## SUPPLIED INFORMATION

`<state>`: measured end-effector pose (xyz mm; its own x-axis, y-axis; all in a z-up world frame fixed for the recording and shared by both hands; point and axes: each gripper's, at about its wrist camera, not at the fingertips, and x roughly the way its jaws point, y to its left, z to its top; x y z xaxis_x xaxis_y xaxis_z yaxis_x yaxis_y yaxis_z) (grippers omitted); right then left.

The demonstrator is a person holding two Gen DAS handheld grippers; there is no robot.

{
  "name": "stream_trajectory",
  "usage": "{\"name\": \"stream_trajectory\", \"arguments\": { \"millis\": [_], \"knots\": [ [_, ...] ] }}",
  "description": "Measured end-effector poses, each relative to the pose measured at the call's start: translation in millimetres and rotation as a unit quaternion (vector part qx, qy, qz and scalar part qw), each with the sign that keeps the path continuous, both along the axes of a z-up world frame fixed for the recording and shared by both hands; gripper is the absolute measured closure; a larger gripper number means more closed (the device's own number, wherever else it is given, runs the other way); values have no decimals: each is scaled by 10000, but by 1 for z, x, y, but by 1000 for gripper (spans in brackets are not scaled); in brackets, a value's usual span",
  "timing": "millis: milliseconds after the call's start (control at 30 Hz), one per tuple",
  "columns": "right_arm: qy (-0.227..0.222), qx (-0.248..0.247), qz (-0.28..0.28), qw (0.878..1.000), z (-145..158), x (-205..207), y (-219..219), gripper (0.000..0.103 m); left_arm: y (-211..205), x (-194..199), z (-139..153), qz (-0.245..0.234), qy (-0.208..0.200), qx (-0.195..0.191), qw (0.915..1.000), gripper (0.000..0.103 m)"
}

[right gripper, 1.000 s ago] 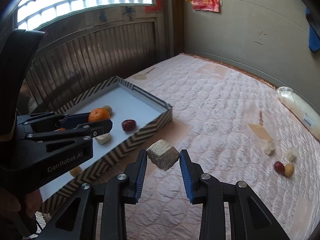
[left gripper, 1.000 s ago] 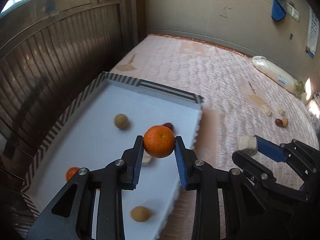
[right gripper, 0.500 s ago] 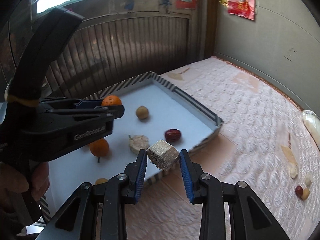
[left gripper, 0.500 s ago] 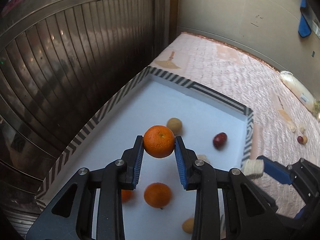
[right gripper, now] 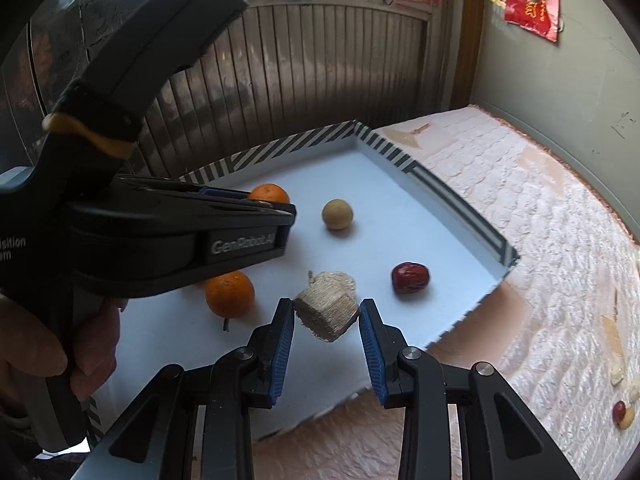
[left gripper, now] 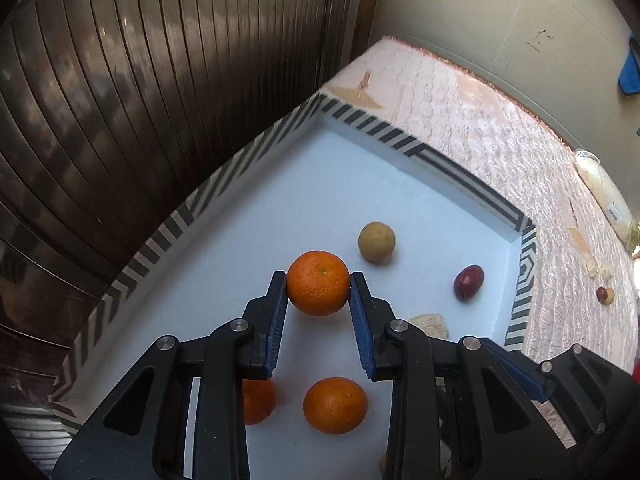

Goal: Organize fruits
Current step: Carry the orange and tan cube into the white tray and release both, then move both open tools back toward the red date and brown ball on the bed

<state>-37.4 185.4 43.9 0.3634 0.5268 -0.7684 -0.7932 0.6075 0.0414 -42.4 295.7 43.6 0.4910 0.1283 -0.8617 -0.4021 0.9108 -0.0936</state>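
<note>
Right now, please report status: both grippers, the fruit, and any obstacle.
Left gripper shut on orange, over tray. Right gripper shut on tan block, over tray. Loose orange below left jaws.

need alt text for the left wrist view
The left gripper holds an orange above a white tray with a striped rim. In the tray lie two more oranges, a tan round fruit and a red date.
</note>
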Motion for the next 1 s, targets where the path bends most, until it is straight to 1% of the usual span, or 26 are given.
{"name": "stream_trajectory", "arguments": {
  "millis": [267,367,433,500,567,633,667,733,900,1000],
  "knots": [
    [144,-67,209,9997,-12,3,11,71,8,6,-12,100,230,-220,9994,73],
    [175,-65,295,9994,-14,2,14,71,8,5,-11,120,233,-234,9994,73],
    [226,-53,343,9991,-16,2,15,71,9,5,-11,149,232,-251,9993,70],
    [231,-36,367,9991,-17,1,15,71,9,7,-11,165,237,-263,9992,70],
    [231,-7,358,9991,-17,1,13,71,10,7,-11,185,238,-266,9992,65],
    [237,43,337,9991,-14,1,10,71,10,5,-8,221,179,-263,9992,54],
    [229,69,327,9992,-11,-1,7,71,9,3,-7,235,138,-226,9994,51],
    [200,143,302,9992,-7,-2,2,69,5,0,-1,257,33,-74,9996,41],
    [152,331,144,9992,3,-4,-16,68,-6,-5,13,229,-162,252,9993,39],
    [84,414,-16,9991,7,-4,-30,68,-15,-7,20,179,-272,350,9989,39]
  ]
}}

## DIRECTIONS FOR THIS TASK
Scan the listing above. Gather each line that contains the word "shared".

## REPLY TO THE TASK
`<state>`: measured end-effector pose (xyz mm; its own x-axis, y-axis; all in a z-up world frame fixed for the recording and shared by both hands; point and axes: each gripper's, at about its wrist camera, not at the fingertips, and x roughly the way its jaws point, y to its left, z to its top; x y z xaxis_x xaxis_y xaxis_z yaxis_x yaxis_y yaxis_z) (grippers omitted); right then left.
  "description": "Measured end-effector poses, each relative to the pose measured at the call's start: translation in millimetres and rotation as a unit quaternion (vector part qx, qy, qz and scalar part qw), each with the sign that keeps the path continuous, both along the axes of a z-up world frame fixed for the recording and shared by both hands; gripper is the absolute measured closure; a larger gripper number means more closed (the device's own number, wherever else it is given, runs the other way); values have no decimals: each is scaled by 10000, but by 1 for z, x, y, but by 1000 for gripper (spans in brackets are not scaled); in brackets, a value's usual span",

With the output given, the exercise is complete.